National military manuals and outputs of expert bodies since the publication of the San Remo Manual
Of those national military manuals that contain dedicated chapters on law of naval warfare issues reviewed by the authors, most do not provide much detail in terms of who and what must be considered for the purposes of proportionality and precautions in attack at sea.

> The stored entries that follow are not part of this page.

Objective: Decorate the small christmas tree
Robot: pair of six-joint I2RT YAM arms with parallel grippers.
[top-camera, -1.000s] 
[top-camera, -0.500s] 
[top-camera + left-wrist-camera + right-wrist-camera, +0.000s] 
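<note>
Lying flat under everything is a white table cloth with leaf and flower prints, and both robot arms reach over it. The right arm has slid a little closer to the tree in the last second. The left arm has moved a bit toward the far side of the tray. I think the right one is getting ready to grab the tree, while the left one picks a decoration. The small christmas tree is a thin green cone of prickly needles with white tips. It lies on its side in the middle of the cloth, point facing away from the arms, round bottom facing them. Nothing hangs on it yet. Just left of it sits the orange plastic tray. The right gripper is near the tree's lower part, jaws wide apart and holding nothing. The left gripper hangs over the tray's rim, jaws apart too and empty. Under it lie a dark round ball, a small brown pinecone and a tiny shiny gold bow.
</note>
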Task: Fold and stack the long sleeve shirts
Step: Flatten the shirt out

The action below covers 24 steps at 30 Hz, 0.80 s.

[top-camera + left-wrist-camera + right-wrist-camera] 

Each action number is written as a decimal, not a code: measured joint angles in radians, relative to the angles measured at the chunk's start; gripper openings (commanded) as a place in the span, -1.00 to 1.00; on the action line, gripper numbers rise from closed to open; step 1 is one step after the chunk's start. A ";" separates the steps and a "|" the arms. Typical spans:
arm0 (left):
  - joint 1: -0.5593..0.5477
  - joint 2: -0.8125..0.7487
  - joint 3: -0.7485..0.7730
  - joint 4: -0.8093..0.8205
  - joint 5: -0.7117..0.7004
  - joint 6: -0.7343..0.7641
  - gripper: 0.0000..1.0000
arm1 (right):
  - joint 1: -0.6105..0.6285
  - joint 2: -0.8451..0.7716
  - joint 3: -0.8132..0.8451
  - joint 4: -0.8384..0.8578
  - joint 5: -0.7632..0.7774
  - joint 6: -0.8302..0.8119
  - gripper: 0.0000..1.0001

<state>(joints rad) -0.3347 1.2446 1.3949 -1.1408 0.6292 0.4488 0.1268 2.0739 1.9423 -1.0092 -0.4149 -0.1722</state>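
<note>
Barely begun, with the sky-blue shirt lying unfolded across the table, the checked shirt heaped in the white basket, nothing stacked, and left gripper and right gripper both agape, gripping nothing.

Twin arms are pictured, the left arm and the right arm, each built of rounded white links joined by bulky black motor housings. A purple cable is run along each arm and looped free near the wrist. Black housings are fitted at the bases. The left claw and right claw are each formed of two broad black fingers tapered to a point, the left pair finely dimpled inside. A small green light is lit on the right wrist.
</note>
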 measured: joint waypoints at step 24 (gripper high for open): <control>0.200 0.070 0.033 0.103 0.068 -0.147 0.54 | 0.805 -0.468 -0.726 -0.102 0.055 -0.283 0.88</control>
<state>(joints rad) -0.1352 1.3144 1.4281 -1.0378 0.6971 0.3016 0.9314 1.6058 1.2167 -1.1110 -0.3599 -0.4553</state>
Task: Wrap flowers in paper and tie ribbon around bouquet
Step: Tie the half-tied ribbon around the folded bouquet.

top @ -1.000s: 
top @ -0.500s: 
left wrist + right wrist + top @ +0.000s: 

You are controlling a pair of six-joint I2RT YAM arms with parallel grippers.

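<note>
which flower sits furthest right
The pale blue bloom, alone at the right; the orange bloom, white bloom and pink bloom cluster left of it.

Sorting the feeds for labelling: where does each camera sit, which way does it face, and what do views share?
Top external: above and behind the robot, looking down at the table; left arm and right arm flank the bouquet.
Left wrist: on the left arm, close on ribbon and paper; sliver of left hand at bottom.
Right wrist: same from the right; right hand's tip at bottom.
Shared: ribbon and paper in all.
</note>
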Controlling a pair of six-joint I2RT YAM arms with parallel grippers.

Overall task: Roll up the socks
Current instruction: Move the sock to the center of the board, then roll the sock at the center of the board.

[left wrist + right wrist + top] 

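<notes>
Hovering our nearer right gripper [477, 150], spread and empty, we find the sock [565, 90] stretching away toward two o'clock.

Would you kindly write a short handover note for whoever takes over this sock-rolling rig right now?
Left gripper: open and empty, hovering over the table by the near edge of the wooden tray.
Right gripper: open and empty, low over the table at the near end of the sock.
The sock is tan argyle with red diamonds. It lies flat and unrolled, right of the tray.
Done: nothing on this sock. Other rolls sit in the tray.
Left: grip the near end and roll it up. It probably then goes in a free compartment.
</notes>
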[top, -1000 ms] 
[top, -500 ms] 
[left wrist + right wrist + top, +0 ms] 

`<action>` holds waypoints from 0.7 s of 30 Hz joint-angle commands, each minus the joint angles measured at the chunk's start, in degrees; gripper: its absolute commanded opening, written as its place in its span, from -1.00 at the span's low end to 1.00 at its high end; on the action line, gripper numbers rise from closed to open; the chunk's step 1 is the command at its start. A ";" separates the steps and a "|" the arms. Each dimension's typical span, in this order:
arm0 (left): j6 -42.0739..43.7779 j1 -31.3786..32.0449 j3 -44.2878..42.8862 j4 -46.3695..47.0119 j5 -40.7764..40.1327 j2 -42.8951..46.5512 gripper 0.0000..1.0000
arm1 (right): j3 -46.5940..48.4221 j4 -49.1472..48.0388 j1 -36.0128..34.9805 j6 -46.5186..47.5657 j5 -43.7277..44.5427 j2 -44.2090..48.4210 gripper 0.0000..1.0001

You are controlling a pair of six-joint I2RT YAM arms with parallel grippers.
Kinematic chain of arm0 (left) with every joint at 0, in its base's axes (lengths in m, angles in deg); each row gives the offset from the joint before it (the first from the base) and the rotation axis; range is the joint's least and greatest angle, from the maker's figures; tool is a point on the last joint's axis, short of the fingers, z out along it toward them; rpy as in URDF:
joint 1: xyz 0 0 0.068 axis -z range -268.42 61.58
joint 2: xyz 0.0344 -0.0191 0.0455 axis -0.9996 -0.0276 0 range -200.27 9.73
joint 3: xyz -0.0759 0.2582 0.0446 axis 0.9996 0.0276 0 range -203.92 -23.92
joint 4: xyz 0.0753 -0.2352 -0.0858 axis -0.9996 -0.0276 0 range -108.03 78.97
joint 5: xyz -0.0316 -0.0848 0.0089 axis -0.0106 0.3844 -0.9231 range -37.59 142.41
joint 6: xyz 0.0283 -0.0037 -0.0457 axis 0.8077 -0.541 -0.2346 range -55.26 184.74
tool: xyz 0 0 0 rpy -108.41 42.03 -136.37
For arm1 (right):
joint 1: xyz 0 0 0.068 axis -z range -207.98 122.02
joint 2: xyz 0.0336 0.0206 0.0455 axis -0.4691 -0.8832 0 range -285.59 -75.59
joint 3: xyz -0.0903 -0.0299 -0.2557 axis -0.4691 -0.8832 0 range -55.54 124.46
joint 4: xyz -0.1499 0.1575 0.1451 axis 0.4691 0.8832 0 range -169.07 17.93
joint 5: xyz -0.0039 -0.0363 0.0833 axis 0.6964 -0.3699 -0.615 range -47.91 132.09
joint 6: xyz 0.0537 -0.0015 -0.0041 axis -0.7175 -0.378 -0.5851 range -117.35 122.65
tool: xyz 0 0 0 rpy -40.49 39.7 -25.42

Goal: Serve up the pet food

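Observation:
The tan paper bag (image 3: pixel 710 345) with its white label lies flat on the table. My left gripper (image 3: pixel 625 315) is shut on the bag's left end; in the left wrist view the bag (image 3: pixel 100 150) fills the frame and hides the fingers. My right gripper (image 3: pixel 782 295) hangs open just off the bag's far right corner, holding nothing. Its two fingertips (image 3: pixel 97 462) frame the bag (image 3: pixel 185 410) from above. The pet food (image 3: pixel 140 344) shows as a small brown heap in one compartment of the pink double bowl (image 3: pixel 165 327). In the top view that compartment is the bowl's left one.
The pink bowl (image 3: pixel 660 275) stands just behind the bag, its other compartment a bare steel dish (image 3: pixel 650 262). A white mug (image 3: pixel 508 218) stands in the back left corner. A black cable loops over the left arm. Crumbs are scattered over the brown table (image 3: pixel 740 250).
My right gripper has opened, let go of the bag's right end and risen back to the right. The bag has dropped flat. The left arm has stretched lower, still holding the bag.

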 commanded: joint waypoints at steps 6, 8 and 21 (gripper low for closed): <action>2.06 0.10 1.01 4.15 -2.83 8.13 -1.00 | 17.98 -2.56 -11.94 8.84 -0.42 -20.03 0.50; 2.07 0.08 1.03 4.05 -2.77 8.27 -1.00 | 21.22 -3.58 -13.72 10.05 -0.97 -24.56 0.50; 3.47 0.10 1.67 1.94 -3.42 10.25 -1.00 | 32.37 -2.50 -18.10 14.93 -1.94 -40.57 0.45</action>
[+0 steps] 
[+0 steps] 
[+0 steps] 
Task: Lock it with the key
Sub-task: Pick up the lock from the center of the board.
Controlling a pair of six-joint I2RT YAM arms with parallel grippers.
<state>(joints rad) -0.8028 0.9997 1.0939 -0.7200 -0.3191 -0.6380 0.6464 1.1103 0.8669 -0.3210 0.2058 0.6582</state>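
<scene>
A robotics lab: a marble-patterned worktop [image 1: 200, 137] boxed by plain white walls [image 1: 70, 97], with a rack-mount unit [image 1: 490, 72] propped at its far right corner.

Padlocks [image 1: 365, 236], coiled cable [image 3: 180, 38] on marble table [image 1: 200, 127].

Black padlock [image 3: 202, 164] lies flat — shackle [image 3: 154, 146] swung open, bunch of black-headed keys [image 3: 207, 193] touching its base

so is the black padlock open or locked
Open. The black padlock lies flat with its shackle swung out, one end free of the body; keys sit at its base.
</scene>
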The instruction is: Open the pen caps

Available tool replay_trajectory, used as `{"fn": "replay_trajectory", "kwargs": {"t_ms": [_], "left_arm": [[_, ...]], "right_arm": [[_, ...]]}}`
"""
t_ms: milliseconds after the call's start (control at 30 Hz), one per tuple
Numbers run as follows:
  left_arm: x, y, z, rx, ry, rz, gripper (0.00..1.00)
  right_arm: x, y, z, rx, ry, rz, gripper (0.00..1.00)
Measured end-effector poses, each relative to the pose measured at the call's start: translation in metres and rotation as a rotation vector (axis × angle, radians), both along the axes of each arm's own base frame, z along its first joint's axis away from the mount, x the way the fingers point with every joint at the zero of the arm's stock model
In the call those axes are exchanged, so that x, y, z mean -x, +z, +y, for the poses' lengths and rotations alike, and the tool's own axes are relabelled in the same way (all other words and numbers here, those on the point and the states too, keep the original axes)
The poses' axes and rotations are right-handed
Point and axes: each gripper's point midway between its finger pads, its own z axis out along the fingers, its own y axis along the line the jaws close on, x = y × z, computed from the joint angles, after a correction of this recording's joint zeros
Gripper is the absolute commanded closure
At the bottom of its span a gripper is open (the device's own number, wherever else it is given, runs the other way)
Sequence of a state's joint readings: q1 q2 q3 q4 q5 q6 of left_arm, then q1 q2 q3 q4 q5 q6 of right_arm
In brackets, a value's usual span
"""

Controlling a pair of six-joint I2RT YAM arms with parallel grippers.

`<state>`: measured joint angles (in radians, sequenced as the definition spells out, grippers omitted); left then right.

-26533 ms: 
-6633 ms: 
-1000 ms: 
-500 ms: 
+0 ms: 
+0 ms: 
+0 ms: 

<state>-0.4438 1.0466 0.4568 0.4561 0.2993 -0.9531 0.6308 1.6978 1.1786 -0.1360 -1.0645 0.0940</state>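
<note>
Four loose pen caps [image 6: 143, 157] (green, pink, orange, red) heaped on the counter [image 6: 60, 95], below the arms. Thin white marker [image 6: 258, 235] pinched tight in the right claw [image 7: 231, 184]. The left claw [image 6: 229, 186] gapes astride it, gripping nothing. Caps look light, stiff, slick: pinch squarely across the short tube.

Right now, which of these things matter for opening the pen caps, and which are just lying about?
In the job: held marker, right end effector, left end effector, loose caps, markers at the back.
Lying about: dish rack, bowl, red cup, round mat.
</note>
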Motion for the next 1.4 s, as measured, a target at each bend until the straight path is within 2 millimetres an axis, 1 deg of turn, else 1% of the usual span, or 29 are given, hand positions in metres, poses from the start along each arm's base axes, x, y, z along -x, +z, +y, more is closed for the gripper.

A small number – including the Norwegian Manual,Footnote 241 the Danish ManualFootnote 242 and the US Commander’s Handbook on the Law of Naval Operations (US Commander’s Handbook) – appear to consider that a “vessel-based construct” applies generally to attacks against military objectives at sea. In this regard, precautions are directed primarily at minimizing harm to other vessels and objects in the surrounding area rather than to persons or objects aboard the target vessel itself.Footnote 243 The US Commander’s Handbook provides thatFootnote 244
[b]ecause the primary military objectives at sea are vessels, and the principle of proportionality is applied using a vessel-based construct, absent particular information, naval commanders are not generally required to conduct an individualized proportionality assessment of embarked personnel on the vessel once it has been deemed a lawful military objective.Footnote 245
That said, it is noteworthy that the US Commander’s Handbook states that a more detailed proportionality assessment may be required where the commander has “particular information”.Footnote 246 Both the Handbook and the US Manual also note that precautions must be taken to protect civilian workers on board a vessel which is a military objective, and that such workers must be considered in a proportionality analysis (including where it is a warship).Footnote 247 These latter statements seem to suggest that, in the US view, not everything or everyone on board a vessel that qualifies as a military objective automatically assumes the vessel’s legal status.
The Danish Manual states that those who plan an attack must
take all feasible measures to gather information which will assist in determining whether or not vessels or objects which are not military objectives are present in an area of attack [aligning with the San Remo Manual]. In practice, this entails a requirement to do what is feasible to compile a thorough situational analysis, particularly in coastal or other areas with heavy sea and/or air traffic.Footnote 248
The Danish Manual does not appear to mention civilians or cargo aboard vessels under attack. This could suggest that only other ships and aircraft need to be considered in proportionality assessments, or alternatively, it may reflect a practical focus on the situations most likely to pose most risk to civilians.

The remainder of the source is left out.